#### YOUR TASK:
The listing below should be reproduced exactly, with the pictures omitted.

#### THE DATA:
-- Opening Marker --

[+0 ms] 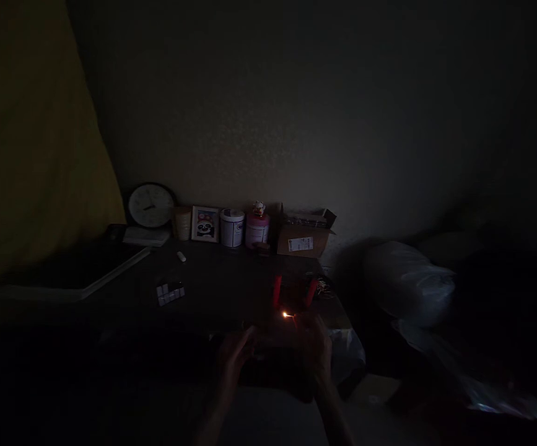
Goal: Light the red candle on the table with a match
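Observation:
The room is very dark. My right hand [315, 341] pinches a lit match [289, 316], whose small flame points left. Just beyond the flame stand two red candles, a left one [277, 291] that is upright and a right one [311, 292] that looks slightly tilted. To the left and a little lower, my left hand [236, 348] is closed, its fingers bent around something dark that I cannot make out. Beside the right candle lies a loose heap of thin sticks [324, 286], perhaps matches.
Along the wall stand a round clock [151, 205], a framed panda picture [205, 224], a white tub [232, 228], a pink tub [257, 231] and an opened cardboard box [303, 240]. Pale blocks [170, 293] lie on the table's left. A plastic bag [405, 282] sits right.

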`<state>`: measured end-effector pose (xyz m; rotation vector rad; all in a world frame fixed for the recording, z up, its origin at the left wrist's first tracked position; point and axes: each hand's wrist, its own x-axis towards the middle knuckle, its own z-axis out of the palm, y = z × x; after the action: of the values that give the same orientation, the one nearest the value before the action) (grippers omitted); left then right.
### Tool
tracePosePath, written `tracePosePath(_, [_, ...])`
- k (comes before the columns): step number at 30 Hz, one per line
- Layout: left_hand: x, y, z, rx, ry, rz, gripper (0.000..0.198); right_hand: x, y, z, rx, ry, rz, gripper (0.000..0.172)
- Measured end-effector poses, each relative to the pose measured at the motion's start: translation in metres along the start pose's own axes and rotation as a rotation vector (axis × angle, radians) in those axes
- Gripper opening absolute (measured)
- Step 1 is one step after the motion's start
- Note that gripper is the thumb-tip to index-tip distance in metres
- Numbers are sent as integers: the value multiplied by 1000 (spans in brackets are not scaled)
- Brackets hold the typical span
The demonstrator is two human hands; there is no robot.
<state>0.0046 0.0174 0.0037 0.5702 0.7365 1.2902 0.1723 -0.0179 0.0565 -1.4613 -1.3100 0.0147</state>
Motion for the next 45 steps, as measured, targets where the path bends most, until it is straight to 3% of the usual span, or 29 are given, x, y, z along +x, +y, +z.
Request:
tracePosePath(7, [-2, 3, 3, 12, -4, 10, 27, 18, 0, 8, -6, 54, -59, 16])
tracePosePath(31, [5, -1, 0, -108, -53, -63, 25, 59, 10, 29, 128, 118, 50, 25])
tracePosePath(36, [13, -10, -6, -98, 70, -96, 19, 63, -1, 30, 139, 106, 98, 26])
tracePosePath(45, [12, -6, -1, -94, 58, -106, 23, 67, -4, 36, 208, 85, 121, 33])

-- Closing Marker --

#### EXERCISE RESPONSE:
[+0 ms] 
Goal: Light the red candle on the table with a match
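Observation:
The room is very dark. My right hand [315, 341] pinches a lit match [289, 316], whose small flame points left. Just beyond the flame stand two red candles, a left one [277, 291] that is upright and a right one [311, 292] that looks slightly tilted. To the left and a little lower, my left hand [236, 348] is closed, its fingers bent around something dark that I cannot make out. Beside the right candle lies a loose heap of thin sticks [324, 286], perhaps matches.
Along the wall stand a round clock [151, 205], a framed panda picture [205, 224], a white tub [232, 228], a pink tub [257, 231] and an opened cardboard box [303, 240]. Pale blocks [170, 293] lie on the table's left. A plastic bag [405, 282] sits right.
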
`<state>`: measured end-effector pose (xyz m; rotation vector rad; all in a world frame fixed for the recording, z up, its origin at the left wrist's first tracked position; point and axes: each hand's wrist, its own x-axis towards the middle knuckle, its own z-axis out of the palm, y = z × x; after the action: of the values that give the same orientation, the one nearest the value before the action) (grippers omitted); left then right.
### Tool
tracePosePath, written `tracePosePath(_, [_, ...])`
- k (comes before the columns): step number at 30 Hz, one per line
- Layout: left_hand: x, y, z, rx, ry, rz, gripper (0.000..0.198); right_hand: x, y, z, rx, ry, rz, gripper (0.000..0.172)
- Measured end-effector poses, each relative to the pose measured at the motion's start: translation in metres along the start pose's own axes and rotation as a rotation vector (axis × angle, radians) in those axes
- Gripper opening absolute (measured)
- Step 1 is one step after the motion's start
- Note that gripper is the thumb-tip to index-tip distance in metres
- Numbers are sent as integers: the value multiplied by 1000 (spans in brackets are not scaled)
- Brackets hold the typical span
The demonstrator is two human hands; there is no robot.
<state>0.0046 0.0174 0.0037 0.5702 0.7365 1.2902 0.1723 -0.0179 0.0565 -1.4613 -1.3100 0.0147</state>
Motion for the next 45 steps, as measured, targets where the path bends most, until it is straight to 3% of the usual span, or 29 are given, x, y, z along +x, +y, +z.
Request:
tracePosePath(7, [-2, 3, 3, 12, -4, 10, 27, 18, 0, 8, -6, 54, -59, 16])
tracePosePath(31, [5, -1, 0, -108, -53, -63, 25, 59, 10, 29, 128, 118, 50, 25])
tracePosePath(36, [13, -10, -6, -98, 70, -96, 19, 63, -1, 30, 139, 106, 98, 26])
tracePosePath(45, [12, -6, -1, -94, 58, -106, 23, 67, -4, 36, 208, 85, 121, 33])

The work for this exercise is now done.